Audiência cumulativa da F1 cresce pelo 3º ano seguido. Brasil tem maior mercado

A F1 revelou números de audiência cumulativa ao longo da temporada 2019 e registrou crescimento pelo terceiro ano consecutivo. Em destaque, o Brasil aparece como o maior mercado baseado no ranking de audiência de TV, seguido por Alemanha, Itália, Reino Unido e Holanda, todos os países com mais de 100 milhões de espectadores

A F1 revelou, na manhã desta terça-feira (21), os números globais de audiência ao longo da temporada 2019. O público total, considerando a audiência cumulativa é o maior desde 2012, com um total de 1,922 bilhão de espectadores, o que representa um aumento de 9% na comparação com 2018. Pelo terceiro ano consecutivo, a F1 registra alta nos números da sua audiência. E o Brasil aparece em destaque como o maior mercado em termos de audiência cumulativa, sendo seguido por Alemanha, Itália, Reino Unido e Holanda. 
 
Polônia — muito por conta do retorno de Robert Kubica — e a região chamada Mena, que engloba Oriente Médio e Norte da África, registraram os maiores crescimentos em termos de audiência.
 
Contudo, houve também o registro de queda quanto ao número de espectadores únicos, de 3,9 %, chegando a um total global de 471 milhões de espectadores.
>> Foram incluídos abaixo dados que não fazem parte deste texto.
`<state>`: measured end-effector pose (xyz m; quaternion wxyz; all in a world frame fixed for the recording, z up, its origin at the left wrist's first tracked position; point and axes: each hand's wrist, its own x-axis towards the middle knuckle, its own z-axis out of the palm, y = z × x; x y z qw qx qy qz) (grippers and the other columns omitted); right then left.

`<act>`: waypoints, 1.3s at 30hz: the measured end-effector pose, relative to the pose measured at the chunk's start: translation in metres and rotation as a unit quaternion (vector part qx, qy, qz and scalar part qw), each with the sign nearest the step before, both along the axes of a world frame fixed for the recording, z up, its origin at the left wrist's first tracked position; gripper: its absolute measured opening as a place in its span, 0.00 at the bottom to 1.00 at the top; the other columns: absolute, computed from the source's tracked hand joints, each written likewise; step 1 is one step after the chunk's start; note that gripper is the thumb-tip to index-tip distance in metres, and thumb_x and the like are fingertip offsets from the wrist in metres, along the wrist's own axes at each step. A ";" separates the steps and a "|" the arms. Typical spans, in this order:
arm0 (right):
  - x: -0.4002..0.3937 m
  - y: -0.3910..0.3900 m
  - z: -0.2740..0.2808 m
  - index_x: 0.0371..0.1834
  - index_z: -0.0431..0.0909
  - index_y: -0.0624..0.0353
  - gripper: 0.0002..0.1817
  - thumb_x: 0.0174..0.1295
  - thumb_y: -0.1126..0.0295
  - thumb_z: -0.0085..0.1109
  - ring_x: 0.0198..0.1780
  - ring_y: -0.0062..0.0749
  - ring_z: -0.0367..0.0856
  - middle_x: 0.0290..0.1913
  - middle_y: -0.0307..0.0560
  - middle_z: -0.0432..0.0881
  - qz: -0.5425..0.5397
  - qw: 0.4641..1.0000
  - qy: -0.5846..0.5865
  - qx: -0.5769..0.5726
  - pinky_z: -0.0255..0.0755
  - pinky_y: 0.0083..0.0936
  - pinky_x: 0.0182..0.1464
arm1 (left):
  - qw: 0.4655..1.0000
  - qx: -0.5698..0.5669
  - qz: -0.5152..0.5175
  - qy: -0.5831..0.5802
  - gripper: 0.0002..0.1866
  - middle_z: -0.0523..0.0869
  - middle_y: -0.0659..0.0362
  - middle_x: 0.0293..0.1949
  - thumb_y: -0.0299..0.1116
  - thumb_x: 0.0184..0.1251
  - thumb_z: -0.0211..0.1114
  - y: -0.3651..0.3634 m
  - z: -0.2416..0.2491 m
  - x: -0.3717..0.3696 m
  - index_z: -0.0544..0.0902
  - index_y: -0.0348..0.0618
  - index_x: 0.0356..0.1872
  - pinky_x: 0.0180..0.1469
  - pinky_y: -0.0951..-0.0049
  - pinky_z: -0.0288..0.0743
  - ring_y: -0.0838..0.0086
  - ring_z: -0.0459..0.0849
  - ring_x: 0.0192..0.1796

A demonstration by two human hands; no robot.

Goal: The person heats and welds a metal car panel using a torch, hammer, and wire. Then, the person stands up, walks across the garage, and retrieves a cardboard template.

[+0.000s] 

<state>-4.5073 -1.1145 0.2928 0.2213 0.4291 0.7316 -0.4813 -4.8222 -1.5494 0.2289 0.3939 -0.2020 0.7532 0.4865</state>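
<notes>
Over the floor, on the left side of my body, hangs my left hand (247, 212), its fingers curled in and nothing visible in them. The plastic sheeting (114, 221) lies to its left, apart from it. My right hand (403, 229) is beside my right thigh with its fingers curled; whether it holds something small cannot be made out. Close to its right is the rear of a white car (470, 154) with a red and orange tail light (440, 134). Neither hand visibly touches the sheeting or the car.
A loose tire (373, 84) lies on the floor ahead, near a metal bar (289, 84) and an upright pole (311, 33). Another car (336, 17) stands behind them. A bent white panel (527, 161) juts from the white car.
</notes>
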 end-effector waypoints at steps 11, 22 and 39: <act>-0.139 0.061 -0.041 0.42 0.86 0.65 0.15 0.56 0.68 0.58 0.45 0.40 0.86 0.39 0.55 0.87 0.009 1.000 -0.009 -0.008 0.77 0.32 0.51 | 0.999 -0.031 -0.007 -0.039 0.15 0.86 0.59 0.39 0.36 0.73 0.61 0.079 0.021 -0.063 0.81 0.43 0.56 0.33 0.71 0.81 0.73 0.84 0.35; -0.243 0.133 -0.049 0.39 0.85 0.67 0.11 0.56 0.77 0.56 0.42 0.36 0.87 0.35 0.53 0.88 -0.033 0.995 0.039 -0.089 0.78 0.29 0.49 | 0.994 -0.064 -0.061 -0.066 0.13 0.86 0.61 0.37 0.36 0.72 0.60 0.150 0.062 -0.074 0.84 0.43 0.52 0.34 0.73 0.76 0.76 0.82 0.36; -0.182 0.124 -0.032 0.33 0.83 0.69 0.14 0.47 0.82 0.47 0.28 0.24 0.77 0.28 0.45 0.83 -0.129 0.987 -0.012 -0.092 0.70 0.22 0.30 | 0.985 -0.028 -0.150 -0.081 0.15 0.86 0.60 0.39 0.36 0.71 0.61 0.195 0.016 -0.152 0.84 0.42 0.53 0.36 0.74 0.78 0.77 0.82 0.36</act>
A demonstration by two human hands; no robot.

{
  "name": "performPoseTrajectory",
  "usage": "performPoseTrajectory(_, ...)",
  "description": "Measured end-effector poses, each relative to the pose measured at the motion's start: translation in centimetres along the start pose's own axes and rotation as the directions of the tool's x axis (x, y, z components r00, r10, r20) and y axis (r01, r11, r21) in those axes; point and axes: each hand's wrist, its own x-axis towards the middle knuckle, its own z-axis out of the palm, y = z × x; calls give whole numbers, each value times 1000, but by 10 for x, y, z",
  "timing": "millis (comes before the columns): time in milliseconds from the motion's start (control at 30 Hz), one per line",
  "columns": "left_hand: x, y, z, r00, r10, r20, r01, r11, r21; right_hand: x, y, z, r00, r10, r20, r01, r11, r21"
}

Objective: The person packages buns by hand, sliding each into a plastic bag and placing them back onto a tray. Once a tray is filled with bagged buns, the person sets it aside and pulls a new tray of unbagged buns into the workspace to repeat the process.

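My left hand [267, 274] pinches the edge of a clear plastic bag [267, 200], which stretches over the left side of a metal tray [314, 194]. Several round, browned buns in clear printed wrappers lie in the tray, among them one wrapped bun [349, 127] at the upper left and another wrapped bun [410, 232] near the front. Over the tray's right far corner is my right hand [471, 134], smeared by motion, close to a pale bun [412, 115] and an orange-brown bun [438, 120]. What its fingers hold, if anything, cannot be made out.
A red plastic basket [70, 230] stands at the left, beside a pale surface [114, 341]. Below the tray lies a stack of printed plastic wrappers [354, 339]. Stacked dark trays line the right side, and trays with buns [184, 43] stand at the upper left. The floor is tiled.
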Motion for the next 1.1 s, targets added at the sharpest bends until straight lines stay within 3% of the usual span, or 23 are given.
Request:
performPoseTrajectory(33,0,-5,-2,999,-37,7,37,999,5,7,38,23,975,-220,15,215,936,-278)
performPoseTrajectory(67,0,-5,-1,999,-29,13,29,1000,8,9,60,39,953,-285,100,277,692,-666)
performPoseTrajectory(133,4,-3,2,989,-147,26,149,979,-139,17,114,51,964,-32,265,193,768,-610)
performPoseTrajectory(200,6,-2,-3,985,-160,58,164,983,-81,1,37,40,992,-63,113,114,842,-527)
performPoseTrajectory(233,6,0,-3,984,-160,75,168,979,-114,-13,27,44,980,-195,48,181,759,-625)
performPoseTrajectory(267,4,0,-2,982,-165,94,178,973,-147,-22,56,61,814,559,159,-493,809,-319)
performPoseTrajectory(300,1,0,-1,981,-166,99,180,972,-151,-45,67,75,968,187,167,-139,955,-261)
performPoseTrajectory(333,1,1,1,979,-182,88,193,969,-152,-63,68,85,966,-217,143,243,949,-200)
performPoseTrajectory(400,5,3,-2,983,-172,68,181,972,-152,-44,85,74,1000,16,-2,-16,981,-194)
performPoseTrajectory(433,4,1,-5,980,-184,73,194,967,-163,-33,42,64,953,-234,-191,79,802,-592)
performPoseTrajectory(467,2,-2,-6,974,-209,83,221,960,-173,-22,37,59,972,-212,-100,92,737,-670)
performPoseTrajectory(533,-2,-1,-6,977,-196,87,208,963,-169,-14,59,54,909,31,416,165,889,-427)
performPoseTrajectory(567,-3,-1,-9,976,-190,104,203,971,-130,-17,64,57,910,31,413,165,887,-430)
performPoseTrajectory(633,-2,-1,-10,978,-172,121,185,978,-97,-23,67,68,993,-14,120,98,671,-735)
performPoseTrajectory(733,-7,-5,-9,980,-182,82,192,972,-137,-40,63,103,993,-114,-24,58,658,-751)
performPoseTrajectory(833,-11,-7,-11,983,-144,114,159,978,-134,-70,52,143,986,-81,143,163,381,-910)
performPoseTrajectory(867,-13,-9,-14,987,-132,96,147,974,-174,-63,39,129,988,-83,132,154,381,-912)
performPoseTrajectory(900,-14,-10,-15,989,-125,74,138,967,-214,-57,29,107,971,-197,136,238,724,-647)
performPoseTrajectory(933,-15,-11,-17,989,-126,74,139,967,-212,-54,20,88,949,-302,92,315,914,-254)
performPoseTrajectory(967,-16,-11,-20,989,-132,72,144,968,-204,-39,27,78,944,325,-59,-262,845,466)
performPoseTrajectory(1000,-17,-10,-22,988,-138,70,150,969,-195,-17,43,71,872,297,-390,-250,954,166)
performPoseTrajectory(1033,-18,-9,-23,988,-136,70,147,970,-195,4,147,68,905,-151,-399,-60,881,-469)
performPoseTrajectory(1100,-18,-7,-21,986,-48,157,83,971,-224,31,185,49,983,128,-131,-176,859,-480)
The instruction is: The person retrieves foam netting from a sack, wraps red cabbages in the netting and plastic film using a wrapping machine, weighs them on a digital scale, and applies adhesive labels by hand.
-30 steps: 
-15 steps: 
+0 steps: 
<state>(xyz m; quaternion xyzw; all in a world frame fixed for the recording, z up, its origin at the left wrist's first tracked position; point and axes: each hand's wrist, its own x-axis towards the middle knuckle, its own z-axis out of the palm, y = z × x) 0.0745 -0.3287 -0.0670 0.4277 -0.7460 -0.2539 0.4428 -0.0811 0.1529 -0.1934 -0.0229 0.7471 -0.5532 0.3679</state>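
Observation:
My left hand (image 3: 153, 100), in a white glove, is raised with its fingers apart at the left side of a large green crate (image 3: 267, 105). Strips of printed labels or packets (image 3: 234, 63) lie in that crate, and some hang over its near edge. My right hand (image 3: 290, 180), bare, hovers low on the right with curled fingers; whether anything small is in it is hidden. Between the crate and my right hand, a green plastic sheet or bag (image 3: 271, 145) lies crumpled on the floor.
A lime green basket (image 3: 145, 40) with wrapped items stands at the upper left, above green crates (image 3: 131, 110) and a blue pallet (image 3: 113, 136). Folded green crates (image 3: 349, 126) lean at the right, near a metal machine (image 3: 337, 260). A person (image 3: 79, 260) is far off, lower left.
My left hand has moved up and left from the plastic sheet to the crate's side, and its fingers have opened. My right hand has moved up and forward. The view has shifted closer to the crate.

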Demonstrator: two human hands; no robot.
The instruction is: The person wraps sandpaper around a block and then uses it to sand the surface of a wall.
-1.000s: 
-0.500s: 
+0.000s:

Neste quesito, o Brasil também lidera, sendo seguido por China, Alemanha, Estados Unidos e Itália. A Polônia registrou uma alta de 569,7%, tendo um total de 8,4 milhões de espectadores únicos, enquanto o Oriente Médio alcançou uma alta de 239,6% e um total de 17,6 milhões. 
O Brasil registrou a maior audiência cumulativa de 2019 na F1 (Foto: Rodrigo Berton/Grande Prêmio)
Alemanha, com 45,6%, Holanda, com 31,1%, e Grécia, com 18%, também registraram crescimento acima de dois dígitos.
 
Dos 21 GPs do calendário da temporada passada, nada menos que 19 registraram audiência cumulativa mais alta na comparação com 2018. O GP da Itália registrou um total de 112 milhões de espectadores, o número mais alto desde o GP do México de 2016. Outros três eventos alcançaram mais de 100 milhões em termos de espectadores: Mônaco, Brasil e Alemanha, enquanto 14 GPs tiveram mais de 90 milhões.
 
O Liberty Media também registrou um aumento no engajamento nas redes sociais da F1. Em suas contas no Facebook, Twitter, Instagram e YouTube, o público total alcançou a marca de 24,9 milhões, com 32,9% de alta na comparação com 2018. Além disso, a categoria registrou um aumento de 48,3% no número de impressões (15,5 bilhões), 60,3% a mais de visualizações em vídeos (3,1 bilhões) e 405 milhões de interações nas suas quatro redes sociais, o que significa um aumento de 82% em relação ao ano anterior.
 
O site oficial da F1 alcançou um total 22,9% de aumento de audiência, enquanto o aplicativo registrou 714,2 milhões de visualizações, com aumento de 152,3%.
 
Em termos de novos fãs, o Brasil também aparece em evidência mesmo sem ter um piloto nacional no grid desde o fim de 2017. Em dados monitorados pela empresa de consultoria Nielsen, a F1 registrou um aumento cumulativo de 62% em termos de novo público nos dois últimos anos para pessoas com menos de 35 anos. A China tem o maior público, com 81,3 milhões, seguida pelo Brasil, com 54,7 milhões; México, com 45,5 milhões; Estados Unidos, com 34,6 milhões; e Índia, fechando o top-5 com 31,5 milhões de novos fãs.